What you will do: Look through the entries below and return all lines including the word "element".

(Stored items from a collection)
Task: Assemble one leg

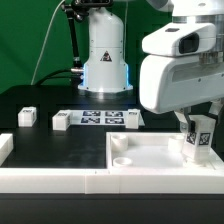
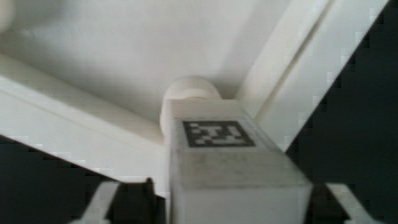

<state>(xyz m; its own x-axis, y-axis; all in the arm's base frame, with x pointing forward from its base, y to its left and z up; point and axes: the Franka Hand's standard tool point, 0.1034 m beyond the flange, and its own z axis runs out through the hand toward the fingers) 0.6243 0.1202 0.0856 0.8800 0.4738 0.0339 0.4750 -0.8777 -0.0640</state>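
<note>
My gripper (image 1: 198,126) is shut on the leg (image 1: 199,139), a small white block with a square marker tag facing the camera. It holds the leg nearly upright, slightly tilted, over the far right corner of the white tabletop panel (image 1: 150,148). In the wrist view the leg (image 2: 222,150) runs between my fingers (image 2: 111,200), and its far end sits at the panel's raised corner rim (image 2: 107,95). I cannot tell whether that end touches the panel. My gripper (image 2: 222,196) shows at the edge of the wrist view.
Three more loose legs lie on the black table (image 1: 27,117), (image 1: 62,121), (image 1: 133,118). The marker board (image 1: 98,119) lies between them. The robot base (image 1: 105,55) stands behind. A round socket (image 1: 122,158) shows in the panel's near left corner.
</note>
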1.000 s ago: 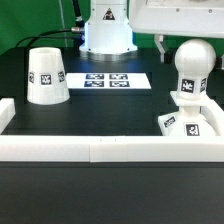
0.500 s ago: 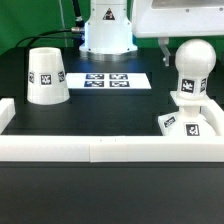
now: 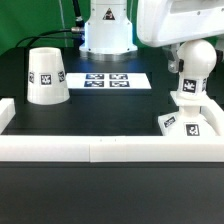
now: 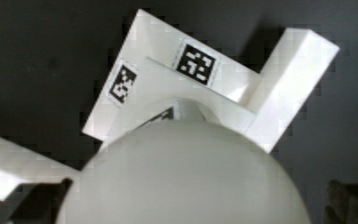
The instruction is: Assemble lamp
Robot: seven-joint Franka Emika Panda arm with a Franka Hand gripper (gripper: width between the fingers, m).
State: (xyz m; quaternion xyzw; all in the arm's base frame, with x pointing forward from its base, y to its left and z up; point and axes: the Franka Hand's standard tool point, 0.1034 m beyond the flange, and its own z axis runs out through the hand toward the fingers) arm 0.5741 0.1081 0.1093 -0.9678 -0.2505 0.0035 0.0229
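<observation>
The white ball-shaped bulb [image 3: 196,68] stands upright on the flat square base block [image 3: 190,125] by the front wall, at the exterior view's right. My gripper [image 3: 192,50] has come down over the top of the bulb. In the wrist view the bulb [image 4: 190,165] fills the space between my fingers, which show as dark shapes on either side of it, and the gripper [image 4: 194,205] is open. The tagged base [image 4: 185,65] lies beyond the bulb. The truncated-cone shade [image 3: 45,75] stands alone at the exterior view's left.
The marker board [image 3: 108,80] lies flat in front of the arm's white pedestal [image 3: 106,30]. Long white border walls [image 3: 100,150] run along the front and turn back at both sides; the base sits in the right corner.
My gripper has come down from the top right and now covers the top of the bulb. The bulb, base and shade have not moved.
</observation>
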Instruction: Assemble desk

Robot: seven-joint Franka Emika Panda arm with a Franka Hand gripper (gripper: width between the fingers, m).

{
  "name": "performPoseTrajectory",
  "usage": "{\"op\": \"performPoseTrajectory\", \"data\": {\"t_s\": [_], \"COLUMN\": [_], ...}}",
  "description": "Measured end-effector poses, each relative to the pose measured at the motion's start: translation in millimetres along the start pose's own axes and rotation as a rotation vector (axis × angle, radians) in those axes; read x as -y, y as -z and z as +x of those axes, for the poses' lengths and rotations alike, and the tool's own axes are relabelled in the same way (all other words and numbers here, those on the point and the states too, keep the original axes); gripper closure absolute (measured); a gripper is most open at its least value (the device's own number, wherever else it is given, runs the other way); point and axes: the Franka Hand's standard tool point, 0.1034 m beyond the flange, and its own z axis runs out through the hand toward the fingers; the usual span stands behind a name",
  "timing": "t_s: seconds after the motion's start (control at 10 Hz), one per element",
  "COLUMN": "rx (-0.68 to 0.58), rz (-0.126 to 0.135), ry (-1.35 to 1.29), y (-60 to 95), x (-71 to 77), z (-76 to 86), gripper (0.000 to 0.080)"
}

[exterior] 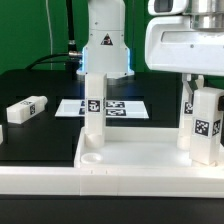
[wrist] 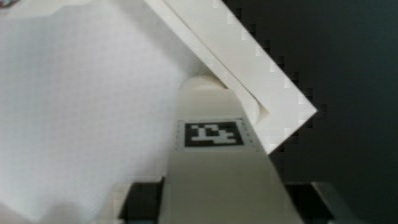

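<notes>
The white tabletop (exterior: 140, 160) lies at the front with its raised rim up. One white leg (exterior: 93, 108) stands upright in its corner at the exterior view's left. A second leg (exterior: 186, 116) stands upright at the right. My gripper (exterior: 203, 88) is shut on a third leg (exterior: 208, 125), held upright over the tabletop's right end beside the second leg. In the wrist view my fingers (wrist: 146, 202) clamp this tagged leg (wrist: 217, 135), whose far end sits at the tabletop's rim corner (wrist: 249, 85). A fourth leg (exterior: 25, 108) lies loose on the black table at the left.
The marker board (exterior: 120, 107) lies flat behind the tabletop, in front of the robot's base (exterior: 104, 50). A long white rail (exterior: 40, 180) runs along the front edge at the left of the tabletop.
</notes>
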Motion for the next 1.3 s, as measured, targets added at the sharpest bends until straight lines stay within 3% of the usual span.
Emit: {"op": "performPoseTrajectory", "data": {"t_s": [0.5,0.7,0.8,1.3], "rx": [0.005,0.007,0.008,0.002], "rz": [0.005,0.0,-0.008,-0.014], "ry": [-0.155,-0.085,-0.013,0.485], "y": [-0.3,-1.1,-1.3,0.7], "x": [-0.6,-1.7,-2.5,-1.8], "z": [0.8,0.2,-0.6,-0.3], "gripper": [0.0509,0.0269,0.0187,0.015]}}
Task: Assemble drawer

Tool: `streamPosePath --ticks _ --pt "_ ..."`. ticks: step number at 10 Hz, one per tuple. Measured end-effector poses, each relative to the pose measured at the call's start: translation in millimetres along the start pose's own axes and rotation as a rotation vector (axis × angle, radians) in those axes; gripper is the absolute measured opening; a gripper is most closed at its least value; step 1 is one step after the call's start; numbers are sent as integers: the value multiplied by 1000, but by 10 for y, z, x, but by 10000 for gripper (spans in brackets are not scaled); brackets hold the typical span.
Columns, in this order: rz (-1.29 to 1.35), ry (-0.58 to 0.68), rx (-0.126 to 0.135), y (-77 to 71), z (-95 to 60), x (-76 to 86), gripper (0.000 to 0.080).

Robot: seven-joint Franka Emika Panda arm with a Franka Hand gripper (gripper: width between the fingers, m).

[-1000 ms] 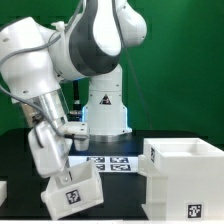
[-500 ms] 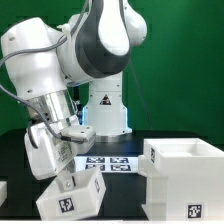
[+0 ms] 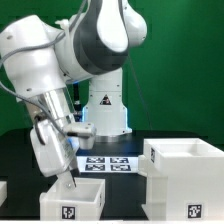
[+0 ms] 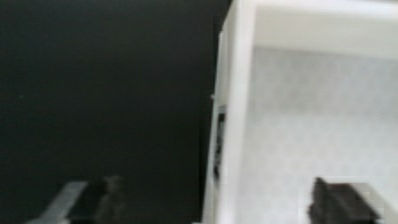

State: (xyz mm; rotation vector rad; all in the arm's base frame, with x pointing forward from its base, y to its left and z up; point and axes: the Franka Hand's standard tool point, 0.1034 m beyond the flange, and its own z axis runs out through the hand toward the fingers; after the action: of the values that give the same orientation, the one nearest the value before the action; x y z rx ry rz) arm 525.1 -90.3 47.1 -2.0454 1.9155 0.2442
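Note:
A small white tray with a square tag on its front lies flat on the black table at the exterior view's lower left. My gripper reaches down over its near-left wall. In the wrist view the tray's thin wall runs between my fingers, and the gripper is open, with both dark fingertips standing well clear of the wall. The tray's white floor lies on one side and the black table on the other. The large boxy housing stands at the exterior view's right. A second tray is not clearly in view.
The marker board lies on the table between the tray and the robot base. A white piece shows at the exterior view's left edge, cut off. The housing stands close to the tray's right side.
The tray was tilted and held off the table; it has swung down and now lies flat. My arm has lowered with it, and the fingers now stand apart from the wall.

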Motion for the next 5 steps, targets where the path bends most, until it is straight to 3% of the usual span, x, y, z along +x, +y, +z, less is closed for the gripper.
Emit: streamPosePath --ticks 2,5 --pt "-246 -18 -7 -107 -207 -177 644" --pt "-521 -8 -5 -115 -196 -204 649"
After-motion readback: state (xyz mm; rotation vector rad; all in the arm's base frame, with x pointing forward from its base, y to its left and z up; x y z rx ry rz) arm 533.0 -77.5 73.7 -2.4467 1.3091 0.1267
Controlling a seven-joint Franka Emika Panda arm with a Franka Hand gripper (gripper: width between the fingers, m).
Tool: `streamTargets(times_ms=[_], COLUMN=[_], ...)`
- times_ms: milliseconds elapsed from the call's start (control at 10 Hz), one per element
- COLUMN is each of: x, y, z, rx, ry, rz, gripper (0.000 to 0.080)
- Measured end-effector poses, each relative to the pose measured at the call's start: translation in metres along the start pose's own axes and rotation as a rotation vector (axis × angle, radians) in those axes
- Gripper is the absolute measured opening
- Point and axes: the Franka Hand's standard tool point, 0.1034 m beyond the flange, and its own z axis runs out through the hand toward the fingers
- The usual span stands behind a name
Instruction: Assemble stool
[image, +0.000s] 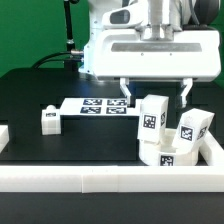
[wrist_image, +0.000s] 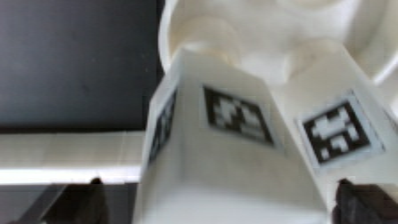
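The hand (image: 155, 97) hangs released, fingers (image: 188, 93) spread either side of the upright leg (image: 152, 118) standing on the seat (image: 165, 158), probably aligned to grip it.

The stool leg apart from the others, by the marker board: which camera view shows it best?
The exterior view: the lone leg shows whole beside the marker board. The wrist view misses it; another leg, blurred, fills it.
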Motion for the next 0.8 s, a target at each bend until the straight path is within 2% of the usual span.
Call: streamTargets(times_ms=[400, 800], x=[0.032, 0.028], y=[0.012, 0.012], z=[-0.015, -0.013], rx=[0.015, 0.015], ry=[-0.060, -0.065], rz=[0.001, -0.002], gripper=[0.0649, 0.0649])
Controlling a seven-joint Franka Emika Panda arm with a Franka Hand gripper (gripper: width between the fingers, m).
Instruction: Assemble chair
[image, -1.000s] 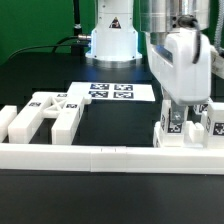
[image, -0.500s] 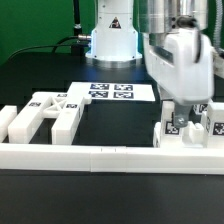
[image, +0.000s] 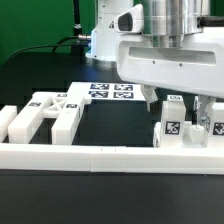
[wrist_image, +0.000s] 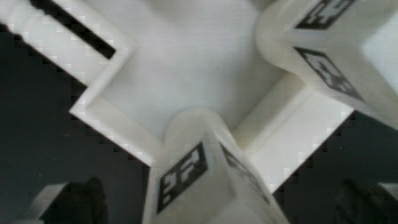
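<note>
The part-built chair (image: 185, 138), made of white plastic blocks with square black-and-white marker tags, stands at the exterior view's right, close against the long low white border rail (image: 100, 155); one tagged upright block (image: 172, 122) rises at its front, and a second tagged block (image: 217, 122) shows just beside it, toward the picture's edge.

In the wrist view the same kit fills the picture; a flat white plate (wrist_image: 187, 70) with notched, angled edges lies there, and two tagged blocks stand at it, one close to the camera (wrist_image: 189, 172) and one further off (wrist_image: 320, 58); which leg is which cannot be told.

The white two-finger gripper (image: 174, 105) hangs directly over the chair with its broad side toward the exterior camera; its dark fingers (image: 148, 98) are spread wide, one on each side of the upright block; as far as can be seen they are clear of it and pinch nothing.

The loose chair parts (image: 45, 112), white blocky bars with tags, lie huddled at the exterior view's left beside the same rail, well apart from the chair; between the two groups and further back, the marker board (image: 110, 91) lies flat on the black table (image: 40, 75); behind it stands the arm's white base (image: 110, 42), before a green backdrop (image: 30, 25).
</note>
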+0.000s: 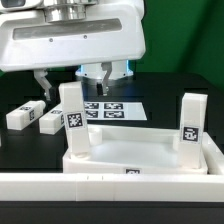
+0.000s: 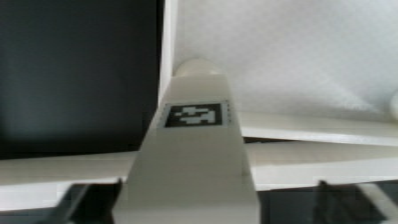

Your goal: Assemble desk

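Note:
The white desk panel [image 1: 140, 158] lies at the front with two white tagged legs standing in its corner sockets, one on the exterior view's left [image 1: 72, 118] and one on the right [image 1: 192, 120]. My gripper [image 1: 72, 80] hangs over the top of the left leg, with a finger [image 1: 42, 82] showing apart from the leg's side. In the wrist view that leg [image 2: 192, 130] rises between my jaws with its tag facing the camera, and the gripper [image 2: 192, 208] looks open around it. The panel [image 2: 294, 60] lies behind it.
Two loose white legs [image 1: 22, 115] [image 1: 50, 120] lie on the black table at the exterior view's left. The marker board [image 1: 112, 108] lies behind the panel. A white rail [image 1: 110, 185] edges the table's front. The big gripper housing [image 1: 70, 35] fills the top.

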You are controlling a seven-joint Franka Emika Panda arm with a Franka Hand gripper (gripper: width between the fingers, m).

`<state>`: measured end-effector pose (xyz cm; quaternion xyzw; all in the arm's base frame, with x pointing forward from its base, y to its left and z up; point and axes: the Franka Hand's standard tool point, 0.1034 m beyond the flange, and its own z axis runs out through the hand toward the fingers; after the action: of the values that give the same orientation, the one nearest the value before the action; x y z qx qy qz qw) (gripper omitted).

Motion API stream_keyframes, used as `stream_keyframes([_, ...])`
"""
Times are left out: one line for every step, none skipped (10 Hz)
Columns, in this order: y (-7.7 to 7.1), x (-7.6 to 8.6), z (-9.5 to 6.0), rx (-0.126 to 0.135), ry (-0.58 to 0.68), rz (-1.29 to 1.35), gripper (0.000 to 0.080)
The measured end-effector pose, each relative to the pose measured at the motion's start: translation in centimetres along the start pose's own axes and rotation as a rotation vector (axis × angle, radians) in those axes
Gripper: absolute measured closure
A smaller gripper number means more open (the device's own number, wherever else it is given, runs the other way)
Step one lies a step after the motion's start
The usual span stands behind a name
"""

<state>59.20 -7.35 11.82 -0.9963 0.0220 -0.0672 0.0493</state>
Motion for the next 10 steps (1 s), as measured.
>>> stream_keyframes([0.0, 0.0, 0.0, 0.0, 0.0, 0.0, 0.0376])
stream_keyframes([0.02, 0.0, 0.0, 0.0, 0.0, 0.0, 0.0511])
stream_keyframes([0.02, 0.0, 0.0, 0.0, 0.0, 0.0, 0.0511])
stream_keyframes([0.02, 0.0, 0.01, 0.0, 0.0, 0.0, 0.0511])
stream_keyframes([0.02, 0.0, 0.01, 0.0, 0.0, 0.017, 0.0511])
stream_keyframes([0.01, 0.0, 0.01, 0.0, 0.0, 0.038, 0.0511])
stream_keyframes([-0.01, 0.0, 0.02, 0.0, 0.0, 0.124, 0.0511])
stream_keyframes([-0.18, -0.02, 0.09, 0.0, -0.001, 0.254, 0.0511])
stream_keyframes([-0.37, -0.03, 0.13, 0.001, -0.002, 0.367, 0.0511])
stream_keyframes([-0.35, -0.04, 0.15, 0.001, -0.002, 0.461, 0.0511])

Answer area:
  "timing": "t_s: seconds after the motion's start (control at 10 Hz), one per element",
- times_ms: milliseconds elapsed from the call's start (control at 10 Hz), one per element

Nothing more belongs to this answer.